There was a set issued in 1987 with Broder's name on the back, but then there was this set with the cartoon on the reverse, which is what continued year after year. In some cases, players were included in the sets for several years. They typically sold for anywhere from 25¢-50¢ per card, and though the hobby magazines were always adamant that they held no collector value, dealers had no trouble selling them (in some cases, in the aforementioned magazines). Due to their unlicensed nature, these days, these sets can be extremely difficult to track down as they were issued in a wide variety of names, rarely featured any indication of who printed them and are no longer listed in any of the current price guide and catalog publications (though SCD's Standard Catalog listed many such sets as recently as their 2003 edition).

This was the first such unlicensed card issued of Hensley Meulens.

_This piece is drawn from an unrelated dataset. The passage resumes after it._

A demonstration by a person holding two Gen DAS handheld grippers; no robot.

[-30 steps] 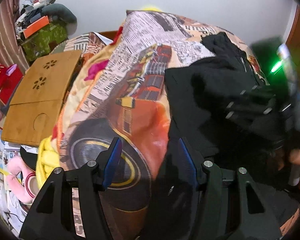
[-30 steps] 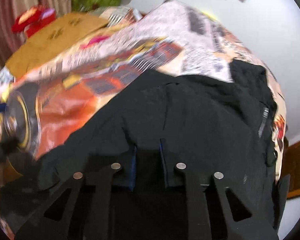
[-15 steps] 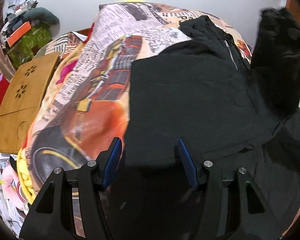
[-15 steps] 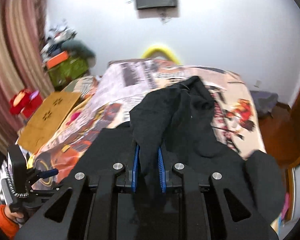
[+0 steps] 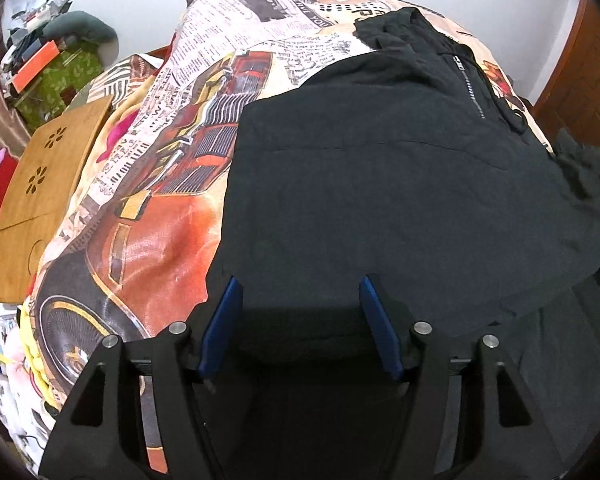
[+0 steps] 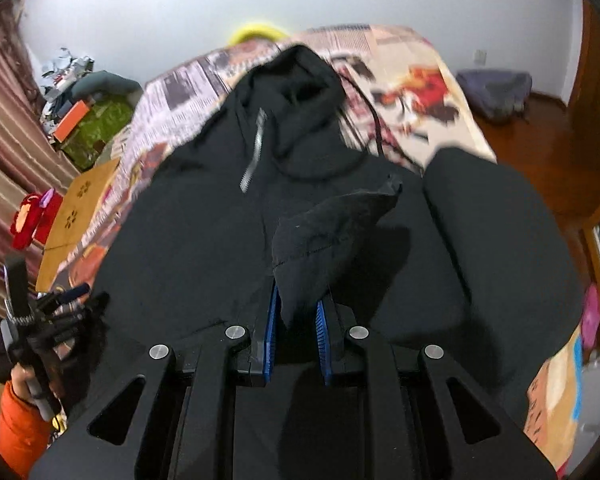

In 1989, Meulens would make it into the first series of the set. Another feature that makes these sets tough to pin down is how they differ in dimensions. Some had square corners, some with smaller rounded corners and some with an extremely rounded corners (like the 1987 Indiana Blue Sox set).



1989 saw more producers get into the unlicensed arena, but almost all of these other sets, like these from the 1989 All-American Promo Cards Series, were probably just re-printed from widely available glossy 8" x "10 photos.





Pacific Cards & Comics, a card shop in Los Angeles, CA, was one of few producers of these sets that actually included their name on the cards (The Press Box being the notable other such shop).





These are the only unlicensed cards of Hensley Meulens that I know of, that first of the Pacific cards being the last I've tracked down. If anyone knows of any not shown here, I'd be very interested in knowing about them.